**WORK REQUEST:** Copy out each line below containing "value".
=== DATASET SECTION ===
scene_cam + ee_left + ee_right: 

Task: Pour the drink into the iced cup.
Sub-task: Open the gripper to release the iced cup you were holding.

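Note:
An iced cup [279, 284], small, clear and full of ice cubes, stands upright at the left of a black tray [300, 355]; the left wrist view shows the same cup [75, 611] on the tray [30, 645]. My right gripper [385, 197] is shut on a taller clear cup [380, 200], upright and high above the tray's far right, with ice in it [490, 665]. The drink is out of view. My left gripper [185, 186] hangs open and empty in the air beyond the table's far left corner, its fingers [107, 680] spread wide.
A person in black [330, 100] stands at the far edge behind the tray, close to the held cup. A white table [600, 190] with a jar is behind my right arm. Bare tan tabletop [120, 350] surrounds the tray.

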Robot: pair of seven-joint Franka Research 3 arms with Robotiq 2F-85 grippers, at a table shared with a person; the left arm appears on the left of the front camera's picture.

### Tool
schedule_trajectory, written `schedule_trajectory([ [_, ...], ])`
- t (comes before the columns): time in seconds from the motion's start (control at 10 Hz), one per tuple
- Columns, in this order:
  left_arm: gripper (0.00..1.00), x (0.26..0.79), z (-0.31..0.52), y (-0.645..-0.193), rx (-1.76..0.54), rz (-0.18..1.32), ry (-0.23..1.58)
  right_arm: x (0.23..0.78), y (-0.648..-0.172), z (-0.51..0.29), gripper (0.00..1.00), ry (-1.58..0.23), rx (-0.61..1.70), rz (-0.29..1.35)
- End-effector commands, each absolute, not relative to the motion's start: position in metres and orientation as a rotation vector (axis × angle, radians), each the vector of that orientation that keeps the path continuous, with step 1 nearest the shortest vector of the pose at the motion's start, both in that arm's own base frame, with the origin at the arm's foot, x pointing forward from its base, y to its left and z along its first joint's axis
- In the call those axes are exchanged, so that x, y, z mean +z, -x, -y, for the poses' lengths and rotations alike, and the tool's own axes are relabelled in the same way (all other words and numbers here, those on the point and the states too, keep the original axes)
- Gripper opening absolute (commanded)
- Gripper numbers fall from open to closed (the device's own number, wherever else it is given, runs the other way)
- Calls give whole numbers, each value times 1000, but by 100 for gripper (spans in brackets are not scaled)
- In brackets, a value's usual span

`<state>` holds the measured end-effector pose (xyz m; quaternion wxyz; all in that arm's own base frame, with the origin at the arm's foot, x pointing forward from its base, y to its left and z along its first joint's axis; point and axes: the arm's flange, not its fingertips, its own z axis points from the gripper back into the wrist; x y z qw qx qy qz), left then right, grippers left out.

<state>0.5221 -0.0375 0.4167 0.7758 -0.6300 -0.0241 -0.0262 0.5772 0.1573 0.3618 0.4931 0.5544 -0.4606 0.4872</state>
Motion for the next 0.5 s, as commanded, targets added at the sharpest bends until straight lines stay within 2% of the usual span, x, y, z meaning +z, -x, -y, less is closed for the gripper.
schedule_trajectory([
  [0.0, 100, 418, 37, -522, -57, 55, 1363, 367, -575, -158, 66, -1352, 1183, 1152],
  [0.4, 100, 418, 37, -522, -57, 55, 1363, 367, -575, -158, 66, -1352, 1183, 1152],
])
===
**ANSWER SECTION:**
- Calls give whole numbers, each value times 1000, but by 100 for gripper (spans in brackets are not scaled)
- In brackets, a value's usual span

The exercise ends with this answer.